On 30.09.21 11:51, Jan Beulich wrote:
> On 30.09.2021 09:52, Oleksandr Andrushchenko wrote:
>> From: Oleksandr Andrushchenko <oleksandr_andrushche...@epam.com>
>>
>> Assign SBDF to the PCI devices being passed through with bus 0.
> This reads a little odd: If bus is already known (and I think you imply
> segment to also be known), it's only DF which get assigned.
But at the end of the day we set all the parts of that SBDF.
Otherwise I should write "Assign DF as we know that bus and segment
are 0"
>
>> The resulting topology is where PCIe devices reside on the bus 0 of the
>> root complex itself (embedded endpoints).
>> This implementation is limited to 32 devices which are allowed on
>> a single PCI bus.
> Or up to 256 when there are multi-function ones. Imo you at least want
> to spell out how that case is intended to be handled (even if maybe
> the code doesn't cover that case yet, in which case a respective code
> comment would also want leaving).
We are not supporting multi-function yet, so I'll add a comment.
>
>> --- a/xen/drivers/passthrough/pci.c
>> +++ b/xen/drivers/passthrough/pci.c
>> @@ -831,6 +831,66 @@ int pci_remove_device(u16 seg, u8 bus, u8 devfn)
>> return ret;
>> }
>>
>> +#ifdef CONFIG_HAS_VPCI_GUEST_SUPPORT
> May I ask why the code enclosed by this conditional has been put here
> rather than under drivers/vpci/?
Indeed this can be moved to xen/drivers/vpci/vpci.c.

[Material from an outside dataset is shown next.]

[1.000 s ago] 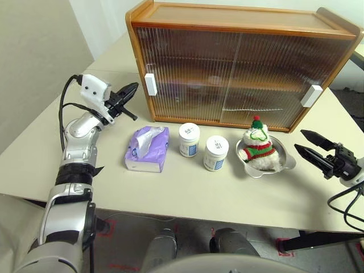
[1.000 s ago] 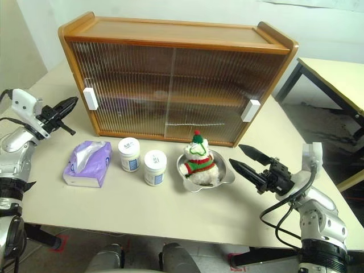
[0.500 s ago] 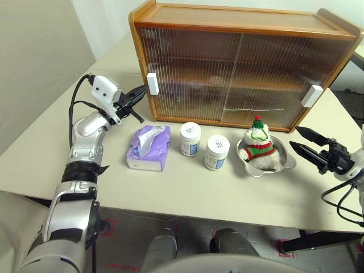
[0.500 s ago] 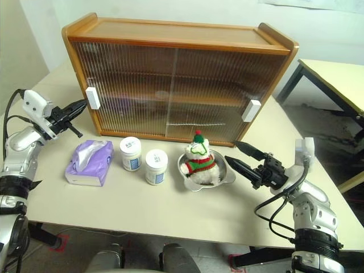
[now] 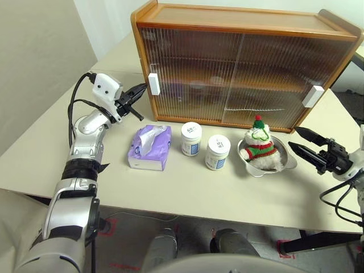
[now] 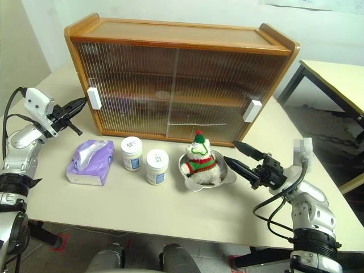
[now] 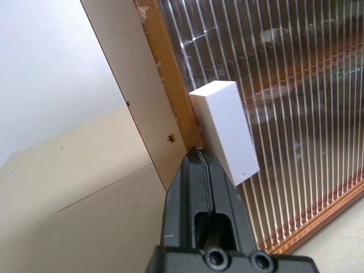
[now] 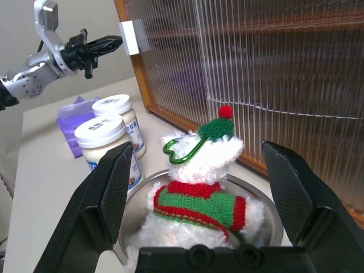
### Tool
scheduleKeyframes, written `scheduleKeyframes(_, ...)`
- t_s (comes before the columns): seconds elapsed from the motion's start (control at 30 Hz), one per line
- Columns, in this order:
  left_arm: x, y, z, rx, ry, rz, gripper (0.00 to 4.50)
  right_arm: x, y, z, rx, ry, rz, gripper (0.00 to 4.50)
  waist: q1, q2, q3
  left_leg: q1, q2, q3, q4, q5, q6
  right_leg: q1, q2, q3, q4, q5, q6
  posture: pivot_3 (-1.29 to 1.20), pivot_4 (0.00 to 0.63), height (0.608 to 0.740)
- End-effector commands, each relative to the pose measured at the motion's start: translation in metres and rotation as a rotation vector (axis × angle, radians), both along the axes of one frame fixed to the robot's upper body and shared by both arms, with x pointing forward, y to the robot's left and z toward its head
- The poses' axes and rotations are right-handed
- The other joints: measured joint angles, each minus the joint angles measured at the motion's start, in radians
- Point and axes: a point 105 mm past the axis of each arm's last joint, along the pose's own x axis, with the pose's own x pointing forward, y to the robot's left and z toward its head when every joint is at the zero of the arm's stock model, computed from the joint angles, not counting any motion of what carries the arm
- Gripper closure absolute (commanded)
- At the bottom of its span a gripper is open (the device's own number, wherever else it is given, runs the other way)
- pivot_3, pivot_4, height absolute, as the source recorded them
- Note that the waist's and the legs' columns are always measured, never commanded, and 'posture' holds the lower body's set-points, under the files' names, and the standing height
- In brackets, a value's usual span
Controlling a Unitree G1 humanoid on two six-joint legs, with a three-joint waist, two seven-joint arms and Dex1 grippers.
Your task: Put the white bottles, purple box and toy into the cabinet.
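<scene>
Cabinet (image 5: 244, 62) doors closed; left tool (image 5: 138, 91), fingers pressed together, tip at white handle (image 7: 224, 129). Right tool (image 6: 239, 157) gapes empty beside toy (image 6: 199, 161) in steel dish (image 6: 228, 176).

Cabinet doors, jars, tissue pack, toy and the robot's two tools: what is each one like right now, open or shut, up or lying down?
cabinet: both sliding doors shut.
white bottles: upright, lids on, on the table.
purple box: lying flat, tissue sticking out the top.
toy: sitting upright in the steel dish.
left tool: shut, tip beside the left door's white handle.
right tool: open, empty, pointing at the toy.
</scene>
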Motion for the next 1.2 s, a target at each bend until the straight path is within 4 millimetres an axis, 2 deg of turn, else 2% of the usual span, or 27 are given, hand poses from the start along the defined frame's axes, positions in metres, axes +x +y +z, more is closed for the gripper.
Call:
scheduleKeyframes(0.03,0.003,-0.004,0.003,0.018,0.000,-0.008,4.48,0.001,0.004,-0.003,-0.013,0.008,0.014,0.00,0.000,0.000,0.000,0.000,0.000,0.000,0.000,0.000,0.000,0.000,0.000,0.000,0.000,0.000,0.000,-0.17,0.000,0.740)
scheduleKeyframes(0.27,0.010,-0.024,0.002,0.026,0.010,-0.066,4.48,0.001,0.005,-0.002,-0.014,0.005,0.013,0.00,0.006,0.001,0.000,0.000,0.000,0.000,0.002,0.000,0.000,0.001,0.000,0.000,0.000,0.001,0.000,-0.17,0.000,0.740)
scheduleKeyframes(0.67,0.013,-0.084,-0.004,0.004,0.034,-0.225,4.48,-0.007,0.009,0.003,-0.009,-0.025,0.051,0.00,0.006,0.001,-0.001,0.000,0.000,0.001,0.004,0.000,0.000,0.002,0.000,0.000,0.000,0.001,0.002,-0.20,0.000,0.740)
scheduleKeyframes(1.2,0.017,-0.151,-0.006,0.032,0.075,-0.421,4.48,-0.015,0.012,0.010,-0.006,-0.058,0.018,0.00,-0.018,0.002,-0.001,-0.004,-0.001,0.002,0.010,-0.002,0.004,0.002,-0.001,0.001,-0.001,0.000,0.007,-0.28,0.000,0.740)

I'll move and update function names accordingly.
>
>> +static struct vpci_dev *pci_find_virtual_device(const struct domain *d,
>> + const struct pci_dev *pdev)
>> +{
>> + struct vpci_dev *vdev;
>> +
>> + list_for_each_entry ( vdev, &d->vdev_list, list )
>> + if ( vdev->pdev == pdev )
>> + return vdev;
>> + return NULL;
>> +}
> No locking here or ...
>
>> +int pci_add_virtual_device(struct domain *d, const struct pci_dev *pdev)
>> +{
>> + struct vpci_dev *vdev;
>> +
>> + ASSERT(!pci_find_virtual_device(d, pdev));
> ... in this first caller that I've managed to spot? See also below as
> to up the call tree the pcidevs-lock being held (which at the very
> least you would then want to ASSERT() for here).

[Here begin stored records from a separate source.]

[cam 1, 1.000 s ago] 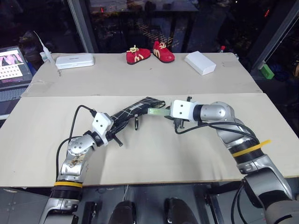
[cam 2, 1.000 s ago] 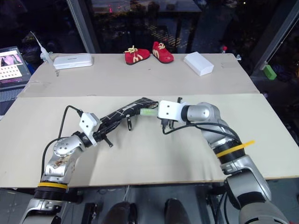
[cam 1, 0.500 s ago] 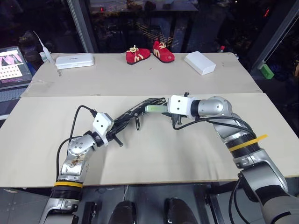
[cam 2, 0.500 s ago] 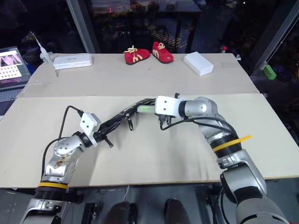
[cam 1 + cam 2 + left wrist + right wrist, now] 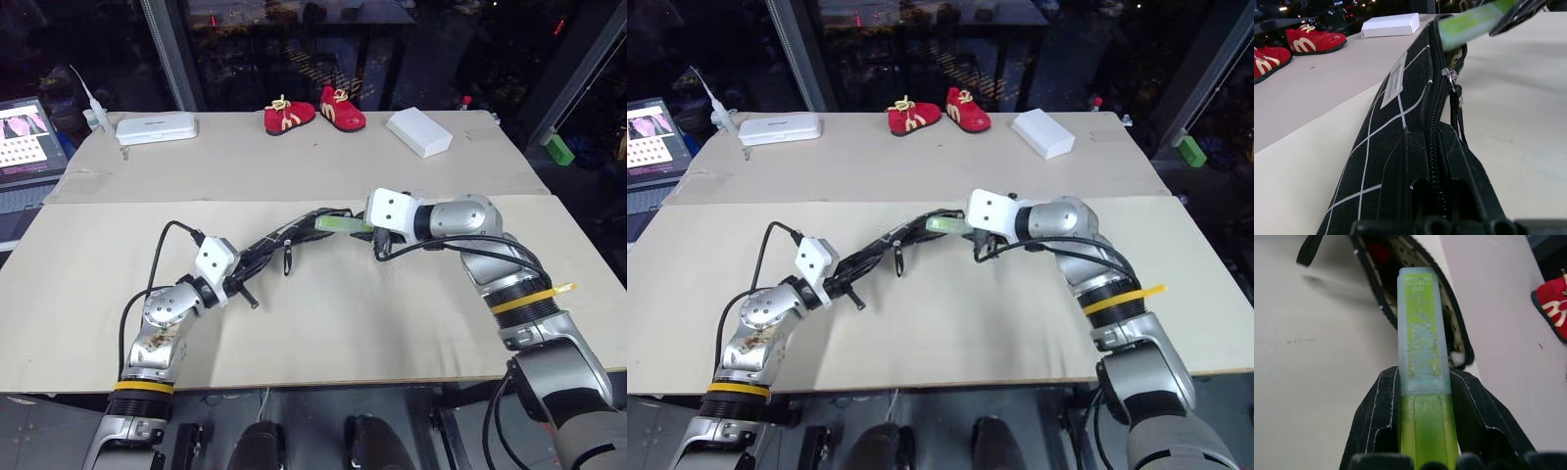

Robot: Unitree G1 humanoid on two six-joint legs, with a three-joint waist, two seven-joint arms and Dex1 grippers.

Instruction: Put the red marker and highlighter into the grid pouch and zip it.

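Observation:
The grid pouch (image 5: 279,238) is held off the table, zipper edge up, its mouth open at the far end. My left gripper (image 5: 242,262) is shut on its near end, with both fingers clamped on the zipper seam (image 5: 1431,147). The right gripper (image 5: 364,225) is shut on the light-green highlighter (image 5: 1421,333). The highlighter's (image 5: 341,224) tip reaches the open mouth. Deep inside the mouth shows a patch of red (image 5: 1382,255), apparently the red marker. The black zipper pull cord (image 5: 287,259) hangs below the pouch.
At the back of the table stand two red shoes (image 5: 313,113), a white box (image 5: 419,131) and a white case (image 5: 157,128). A laptop (image 5: 27,137) sits off the table's left edge. A dark green block (image 5: 559,149) lies beyond the right edge.
The pouch's far end has turned from face up to zipper edge up, and its mouth has opened. The highlighter stays at the mouth, held a little higher. The left arm has kept still.

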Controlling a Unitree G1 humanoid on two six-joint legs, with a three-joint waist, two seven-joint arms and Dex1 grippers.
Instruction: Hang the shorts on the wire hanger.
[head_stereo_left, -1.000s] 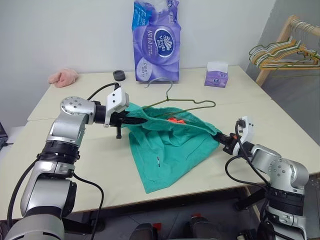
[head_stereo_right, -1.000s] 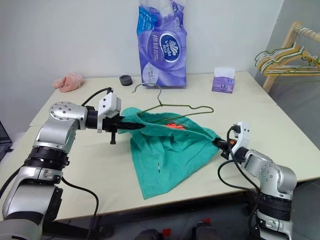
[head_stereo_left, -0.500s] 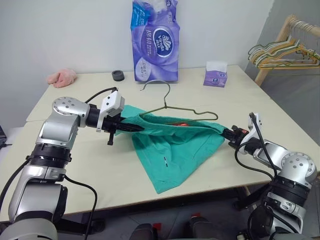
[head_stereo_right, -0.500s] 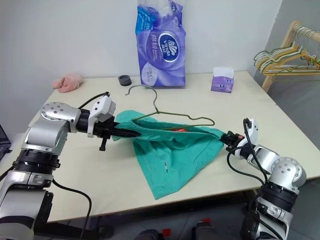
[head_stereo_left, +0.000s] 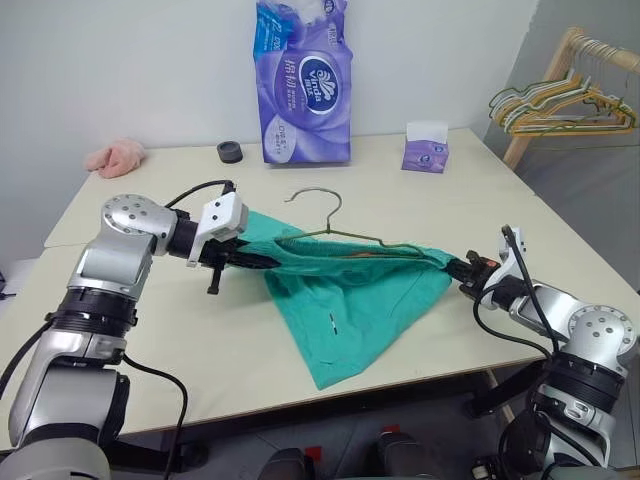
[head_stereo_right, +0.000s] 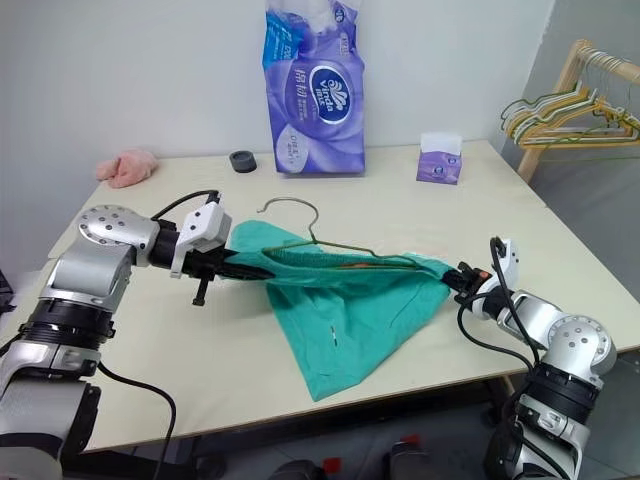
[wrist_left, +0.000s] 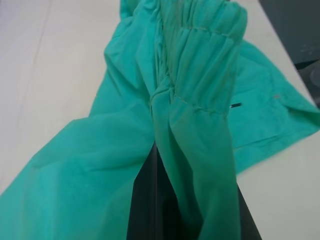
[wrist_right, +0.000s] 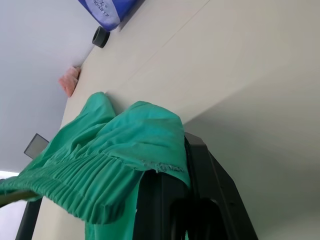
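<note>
Two sets of fingers clenched on shorts above beige table, white wall behind.

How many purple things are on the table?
2. A tall purple tissue pack stands at the table's far edge, and a small purple tissue box sits to its right. None seem hidden.

Bright even light, soft shadows, sharp focus.
</note>
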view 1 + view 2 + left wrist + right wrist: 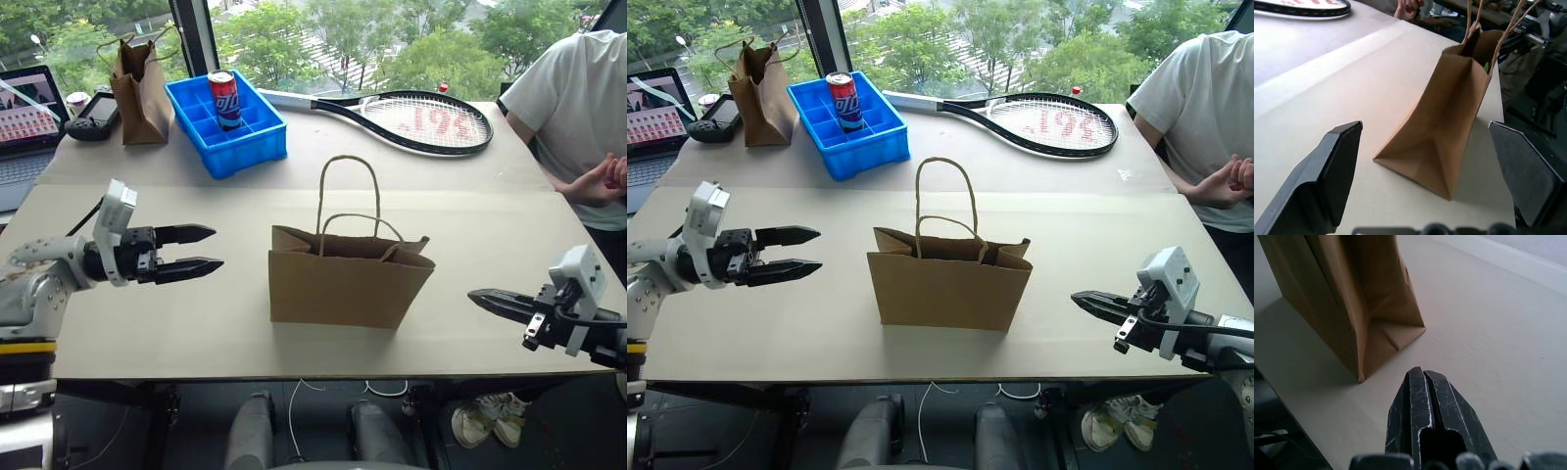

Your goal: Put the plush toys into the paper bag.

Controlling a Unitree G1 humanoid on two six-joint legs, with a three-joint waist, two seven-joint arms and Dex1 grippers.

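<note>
Standing upright between both pincers, paper bag (348, 279) sits near the front edge of the surface (470, 206), handles up.

Left pincer (201, 250) is released, jaws well apart, nothing in them, pointing level at the bag's side. Right pincer (490, 300) looks clenched: in the right wrist view the fingers lie together w/ just a thin slit, empty, pointing at the bag's opposite side.

Plush toys: no toy on the surface. A sliver of lime green (1487, 67) shows inside the bag mouth in the left wrist view, prob the green toy. Can't see the red one; bag walls hide the interior, so can't confirm it's in.

Risks from here, imo:
- Bag is light and free-standing, close to the front edge. Any sideways nudge from either pincer could tip it or push it off, spilling contents.
- Handle loops stand tall above the bag; a pincer passing over could snag one and drag the bag along.
- Left jaws being wide means a wider sweep, so more chance to clip the bag side if the arm swings inward.
- Person's hands (600, 180) are beyond the right pincer at the surface's far corner; a wide outward swing on that side gets close.
- If the red toy isn't inside, calling it done would be premature.
</note>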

I will move the code to vpci and make sure proper locking there
>
>> + /* Each PCI bus supports 32 devices/slots at max. */
>> + if ( d->vpci_dev_next > 31 )
>> + return -ENOSPC;
> Please avoid open-coding literals when they can be suitably expressed.
I failed to find a suitable constant for that. Could you please point
me to the one I can use here?
>
>> + vdev = xzalloc(struct vpci_dev);
>> + if ( !vdev )
>> + return -ENOMEM;
>> +
>> + /* We emulate a single host bridge for the guest, so segment is always
>> 0. */
>> + vdev->seg = 0;
>> +
>> + /*
>> + * The bus number is set to 0, so virtual devices are seen
>> + * as embedded endpoints behind the root complex.
>> + */
>> + vdev->bus = 0;
> Strictly speaking both of these assignments are redundant with you
> using xzalloc(). I'd prefer if there was just a comment, as the compiler
> has no way recognizing this in order to eliminate these stores.
Yes, I just put the assignments to be explicitly seen here as being 0.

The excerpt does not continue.